08 Mar 3 Phases of Measurement for a Winning Blog Strategy
At the end of the day, you want to know what’s working and what’s not. You want to minimize where you might be wasting time and money and maximize what’s bringing you the best return on your investment. Basically, we all want to do more of what’s working, and less of what’s not.
Everyone knows tracking and measuring are important. Yet, of all the digital channels we work with, the least tracked is blog posts.
So, Why Aren’t We Tracking Blogs?
Well, it’s personal.
It’s not because they can’t be tracked or analyzed with numbers. It’s because there’s so much personal energy invested in blogging.
Those are your words on the page with your thoughts and ideas. You are putting you or your company out there and it’s scary. We don’t fault anyone for being scared of negative feedback. A negative comment about your blog post can pretty much ruin your day. Not to mention that negative comment was likely on a very public social media network for the world to see.
So, what do you do after that negative comment? You take a deep breath, get back up, and write more content. Think about it. If someone’s writing a negative comment to you or about you, at least they are reading your blog and engaging with it!

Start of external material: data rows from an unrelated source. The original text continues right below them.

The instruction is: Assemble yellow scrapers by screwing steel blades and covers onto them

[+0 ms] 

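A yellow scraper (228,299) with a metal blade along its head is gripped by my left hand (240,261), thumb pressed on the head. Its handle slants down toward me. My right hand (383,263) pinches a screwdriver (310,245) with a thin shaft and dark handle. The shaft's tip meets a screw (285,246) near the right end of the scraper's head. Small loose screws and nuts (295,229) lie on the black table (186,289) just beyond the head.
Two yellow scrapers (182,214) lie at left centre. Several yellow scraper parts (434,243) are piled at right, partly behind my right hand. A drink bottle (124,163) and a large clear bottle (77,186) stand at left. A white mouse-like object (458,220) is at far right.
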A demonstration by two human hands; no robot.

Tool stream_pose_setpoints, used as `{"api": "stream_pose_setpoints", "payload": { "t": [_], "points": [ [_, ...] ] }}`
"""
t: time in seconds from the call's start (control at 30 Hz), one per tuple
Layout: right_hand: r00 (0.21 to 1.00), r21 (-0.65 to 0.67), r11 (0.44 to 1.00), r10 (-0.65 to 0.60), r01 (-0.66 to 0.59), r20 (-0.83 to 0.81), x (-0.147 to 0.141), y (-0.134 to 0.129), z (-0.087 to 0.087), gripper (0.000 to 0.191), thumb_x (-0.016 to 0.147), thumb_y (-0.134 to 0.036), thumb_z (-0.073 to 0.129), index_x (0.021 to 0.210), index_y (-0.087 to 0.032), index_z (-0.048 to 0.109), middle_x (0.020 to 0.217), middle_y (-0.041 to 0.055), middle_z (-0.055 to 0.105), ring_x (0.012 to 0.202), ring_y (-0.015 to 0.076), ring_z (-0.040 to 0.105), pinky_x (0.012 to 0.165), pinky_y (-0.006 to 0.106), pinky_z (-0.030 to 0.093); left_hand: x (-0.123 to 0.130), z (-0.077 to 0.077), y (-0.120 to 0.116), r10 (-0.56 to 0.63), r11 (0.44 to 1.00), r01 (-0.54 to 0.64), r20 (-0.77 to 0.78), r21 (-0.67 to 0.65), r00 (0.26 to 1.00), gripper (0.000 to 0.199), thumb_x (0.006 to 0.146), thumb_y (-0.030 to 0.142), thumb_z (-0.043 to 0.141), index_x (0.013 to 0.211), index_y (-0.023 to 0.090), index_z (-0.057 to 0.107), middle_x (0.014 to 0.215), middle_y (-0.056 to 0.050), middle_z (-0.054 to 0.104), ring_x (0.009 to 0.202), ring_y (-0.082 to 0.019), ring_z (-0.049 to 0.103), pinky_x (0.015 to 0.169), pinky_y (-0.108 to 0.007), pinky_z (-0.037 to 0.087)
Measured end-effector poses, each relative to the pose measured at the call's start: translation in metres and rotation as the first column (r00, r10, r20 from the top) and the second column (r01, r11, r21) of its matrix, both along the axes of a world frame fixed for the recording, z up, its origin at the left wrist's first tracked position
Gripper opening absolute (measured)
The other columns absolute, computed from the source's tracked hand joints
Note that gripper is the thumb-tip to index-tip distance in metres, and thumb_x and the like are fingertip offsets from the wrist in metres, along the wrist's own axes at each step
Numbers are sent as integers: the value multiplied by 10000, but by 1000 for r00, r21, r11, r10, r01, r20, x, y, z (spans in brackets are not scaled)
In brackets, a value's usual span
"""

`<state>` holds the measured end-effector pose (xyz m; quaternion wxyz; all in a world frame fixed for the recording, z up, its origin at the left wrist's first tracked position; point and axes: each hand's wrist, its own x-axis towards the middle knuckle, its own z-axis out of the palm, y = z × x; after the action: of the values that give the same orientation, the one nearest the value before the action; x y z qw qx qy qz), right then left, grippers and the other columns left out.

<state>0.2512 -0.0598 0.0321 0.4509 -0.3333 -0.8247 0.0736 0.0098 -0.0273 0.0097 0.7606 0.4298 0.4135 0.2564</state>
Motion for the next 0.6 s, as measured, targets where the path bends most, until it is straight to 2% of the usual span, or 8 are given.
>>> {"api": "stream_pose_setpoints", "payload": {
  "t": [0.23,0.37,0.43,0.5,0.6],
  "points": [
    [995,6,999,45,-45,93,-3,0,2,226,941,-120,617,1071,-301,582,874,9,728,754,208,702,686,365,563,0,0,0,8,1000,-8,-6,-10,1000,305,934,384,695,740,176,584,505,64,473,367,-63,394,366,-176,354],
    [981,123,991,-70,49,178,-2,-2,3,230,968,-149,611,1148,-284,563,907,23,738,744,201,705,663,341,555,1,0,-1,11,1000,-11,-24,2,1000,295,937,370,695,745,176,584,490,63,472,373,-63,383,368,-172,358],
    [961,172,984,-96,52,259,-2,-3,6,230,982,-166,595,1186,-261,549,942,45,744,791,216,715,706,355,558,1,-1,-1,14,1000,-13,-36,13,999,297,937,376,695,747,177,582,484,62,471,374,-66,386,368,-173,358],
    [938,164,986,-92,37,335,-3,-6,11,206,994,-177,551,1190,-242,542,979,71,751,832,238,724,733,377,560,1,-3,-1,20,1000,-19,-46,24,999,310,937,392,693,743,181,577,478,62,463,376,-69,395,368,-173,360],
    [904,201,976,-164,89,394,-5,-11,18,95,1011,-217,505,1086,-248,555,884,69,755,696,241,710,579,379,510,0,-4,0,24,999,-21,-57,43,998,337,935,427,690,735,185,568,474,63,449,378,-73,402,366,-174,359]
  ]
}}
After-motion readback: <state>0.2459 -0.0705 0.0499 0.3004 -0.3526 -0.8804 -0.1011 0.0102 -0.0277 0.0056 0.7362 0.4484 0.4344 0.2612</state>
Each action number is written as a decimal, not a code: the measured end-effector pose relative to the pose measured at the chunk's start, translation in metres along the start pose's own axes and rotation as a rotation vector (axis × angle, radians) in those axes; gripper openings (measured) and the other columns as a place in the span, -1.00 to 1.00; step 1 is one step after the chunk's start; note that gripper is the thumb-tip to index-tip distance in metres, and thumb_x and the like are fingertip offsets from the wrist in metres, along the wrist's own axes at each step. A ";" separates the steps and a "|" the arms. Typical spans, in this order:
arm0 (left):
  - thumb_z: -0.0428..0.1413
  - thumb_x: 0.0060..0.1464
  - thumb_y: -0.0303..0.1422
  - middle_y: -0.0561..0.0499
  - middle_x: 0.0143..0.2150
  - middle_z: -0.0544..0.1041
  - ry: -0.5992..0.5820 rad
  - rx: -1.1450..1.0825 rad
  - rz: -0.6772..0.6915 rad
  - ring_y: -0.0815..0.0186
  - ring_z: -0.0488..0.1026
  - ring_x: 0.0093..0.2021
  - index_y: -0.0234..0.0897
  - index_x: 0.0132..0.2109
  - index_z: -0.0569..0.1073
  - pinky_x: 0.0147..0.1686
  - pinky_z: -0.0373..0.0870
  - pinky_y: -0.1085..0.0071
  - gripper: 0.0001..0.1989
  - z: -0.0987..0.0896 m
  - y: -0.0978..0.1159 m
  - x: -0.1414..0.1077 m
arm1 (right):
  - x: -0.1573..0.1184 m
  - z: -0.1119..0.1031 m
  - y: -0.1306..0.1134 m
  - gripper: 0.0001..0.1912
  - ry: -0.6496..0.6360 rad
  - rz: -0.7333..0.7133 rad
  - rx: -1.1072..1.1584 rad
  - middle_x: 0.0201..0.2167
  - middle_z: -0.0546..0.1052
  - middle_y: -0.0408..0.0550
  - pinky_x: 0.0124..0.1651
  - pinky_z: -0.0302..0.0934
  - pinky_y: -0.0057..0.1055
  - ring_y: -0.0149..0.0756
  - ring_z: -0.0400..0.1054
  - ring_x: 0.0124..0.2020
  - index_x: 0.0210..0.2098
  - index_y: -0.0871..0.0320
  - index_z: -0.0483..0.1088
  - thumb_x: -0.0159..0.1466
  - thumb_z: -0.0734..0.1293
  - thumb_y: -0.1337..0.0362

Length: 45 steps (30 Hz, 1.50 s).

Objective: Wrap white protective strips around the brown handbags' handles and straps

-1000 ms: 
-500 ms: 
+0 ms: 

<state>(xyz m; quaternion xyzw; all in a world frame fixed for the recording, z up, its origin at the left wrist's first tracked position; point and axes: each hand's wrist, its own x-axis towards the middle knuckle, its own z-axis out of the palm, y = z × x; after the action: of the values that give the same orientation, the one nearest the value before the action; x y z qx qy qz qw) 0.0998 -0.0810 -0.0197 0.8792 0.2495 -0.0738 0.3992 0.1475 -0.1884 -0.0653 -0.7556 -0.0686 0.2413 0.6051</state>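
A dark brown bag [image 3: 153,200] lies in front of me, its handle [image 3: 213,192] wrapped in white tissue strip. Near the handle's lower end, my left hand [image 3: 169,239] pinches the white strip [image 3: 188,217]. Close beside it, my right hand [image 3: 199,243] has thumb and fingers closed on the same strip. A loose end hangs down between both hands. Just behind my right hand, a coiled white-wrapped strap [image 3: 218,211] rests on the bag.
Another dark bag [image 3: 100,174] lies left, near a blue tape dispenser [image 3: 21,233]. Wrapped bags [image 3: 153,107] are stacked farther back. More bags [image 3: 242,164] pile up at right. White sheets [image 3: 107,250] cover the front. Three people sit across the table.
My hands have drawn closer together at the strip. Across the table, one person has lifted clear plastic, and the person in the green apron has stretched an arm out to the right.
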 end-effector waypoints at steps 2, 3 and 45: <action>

The haters aside, there is equal fear that no one is reading the blog. But take heart, you can learn from silence, too. If people aren’t interacting with your blog, try a different topic, try sharing it differently, or maybe switch up the graphics. There are a lot of tactics you can try before you give up on a blog post.
We know it’s scary when people read your blog, and we know it’s scary when they don’t.
Yet, let’s pretend for a second that all your fears melted away and you’re ready to take an honest look at your numbers. Here’s what to look for.
3 Primary Phases To Content Analysis
Phase 1: The Social Networks Themselves
The first phase is to evaluate how well social networks are performing. We analyze likes, comments, shares, and clicks. A lot of data is required for this phase since data drives our decisions on how to move forward. This process tells us if the topic is relevant and interesting to our target audience. If a post or a topic performs well, then we know we’re on the right track and are ready to move on to the next phase.
If all of your social posts get 10 likes and it’s pretty consistent, then it’s time to try something new until you get some bigger numbers. Interested in learning more? Check out our blog post about small data sets!
Phase 2: The Data After People Get To Your Blog Post
The next step includes website statistics. Throughout this phase, we look to see where the visits came from, which could be social media, a Google search, or another website. We also examine how much time is spent reading the post – also known as time on the page. This information gives us an idea of how many people are engaging with the content.
For example, let’s say you get a lot of social media engagement and a ton of clicks to the blog post, but the average time on your page is only 5 seconds. What gives? Here are a few possibilities:
- Perhaps the title and imagery you shared on social is really good, but the post itself didn’t deliver.
- Maybe people wanted screen shots in your post.
- Your blog might have been too text heavy without clear headings and looked like a lot of work to consume the information.
Since you know the topic is of interest, you don’t throw it all away. Instead, you rework the blog post and re-share it next month.
In this example, if you didn’t check your Phase 2 stats, you might think that the piece of content is the bee’s knees. After all, it’s going crazy on social networks. Somewhat rationally, you might even decide to boost that post to really get it out there.
Unfortunately, here’s the downside to those good intentions. You’re spending time and money on a piece of content that simply isn’t doing much for you. In reality, it might only be doing 30% of what it really could. Sure, it’s making your Phase 1 stats look great, but it isn’t engaging your audience or converting them to customers – which leads us Phase 3.
Phase 3: Conversions
Conversions are anything from form submissions to actual sales. Conversions could be turning a visitor into a newsletter subscriber or someone registering for your upcoming webinar or custom demo.
At the end of the day, you need to watch how your Phase 1 data trickles down into conversion. Here’s a common example from small businesses:
7 hours per post
+ 4 posts per month
= 28 hours per month
x $30 per hour on the lower end
= $840 per month
Just for fun, let’s add in a boosting budget of $100. That brings our grand total up to $940.
Did we mention this is on the low of the end of estimates? What else could you spend that money on? Would something else bring you more new customers or leads for that same price?
Let’s take it a step further.
Pretend for that same $840 you get 10 visits – that’s $84 per visit. Not too bad, right? Well, here’s the kicker. If you’re the business owner, and you’re the one writing the content, your cost per hour is going to be way higher.
At $150 per hour, you’re looking at $430 per visit if you only get 10 visits from your blog post.
So do the math. Figure out what works and what doesn’t.